2. Electromagnet (150) according to Claim 1, in which the first portion (215a) is an
end portion of the core (160).
3. Electromagnet (150) according to Claim 1 or 2, in which the first portion (215a) is
substantially perpendicular to the second portion (210, 215b).
4. Electromagnet (150) according to any one of Claims 1 to 3, further comprising a moving
element (170) operated by the magnetic field, the moving element (170) pivoting about
a first free end of the core (160) to form a gap (220) between itself and a second
free end of the core (160).
5. Electromagnet (150) according to Claim 4, in which the core (160) has a generally
U-shaped configuration with a first (215a) and a second (215b) larger side, the first
portion consisting of the first larger side (215a) and the moving element (170) pivoting
about a free end of the second larger side (215b).
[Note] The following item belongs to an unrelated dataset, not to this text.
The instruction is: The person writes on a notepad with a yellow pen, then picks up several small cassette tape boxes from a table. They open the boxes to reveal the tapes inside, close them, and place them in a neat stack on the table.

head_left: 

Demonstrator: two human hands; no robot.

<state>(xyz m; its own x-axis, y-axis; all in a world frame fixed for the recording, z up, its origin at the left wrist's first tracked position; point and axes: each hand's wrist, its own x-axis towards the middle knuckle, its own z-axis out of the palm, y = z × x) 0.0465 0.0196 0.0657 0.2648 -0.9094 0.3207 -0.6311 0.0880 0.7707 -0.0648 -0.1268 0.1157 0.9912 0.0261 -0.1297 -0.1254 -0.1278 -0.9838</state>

6. Electromagnet (150) according to Claim 5, in which the moving element (170) consists
of a plate whose width is substantially equal to the width of the second larger side
(215b).
7. Electromagnet (150) according to Claim 5 or 6, in which the moving element (170) terminates
at one end in a fork (225) which is snap-fitted on the free end of the second larger
side (215b).
8. Electromagnet (150) according to Claim 7, in which the fork (220) has a first and
a second branch (235a, 235b), each terminating in a projection (235a, 235b) that projects
towards the interior of the fork (220) and interacting with a corresponding seating
(240a, 240b) formed on the second larger side (215b) to retain the moving element
(170).
9. Electromagnet (150) according to Claim 8, in which each projection (235a, 235b) has
an inner portion shaped in the form of a knife-edge which acts as a fulcrum for the
moving element (170).
10. Automatic circuit breaker (100) comprising a quick-release mechanism (125) to open
the circuit breaker (100), and the electromagnet (150) according to any one of Claims
1 to 9 to operate the release mechanism (125) in a short-circuit situation.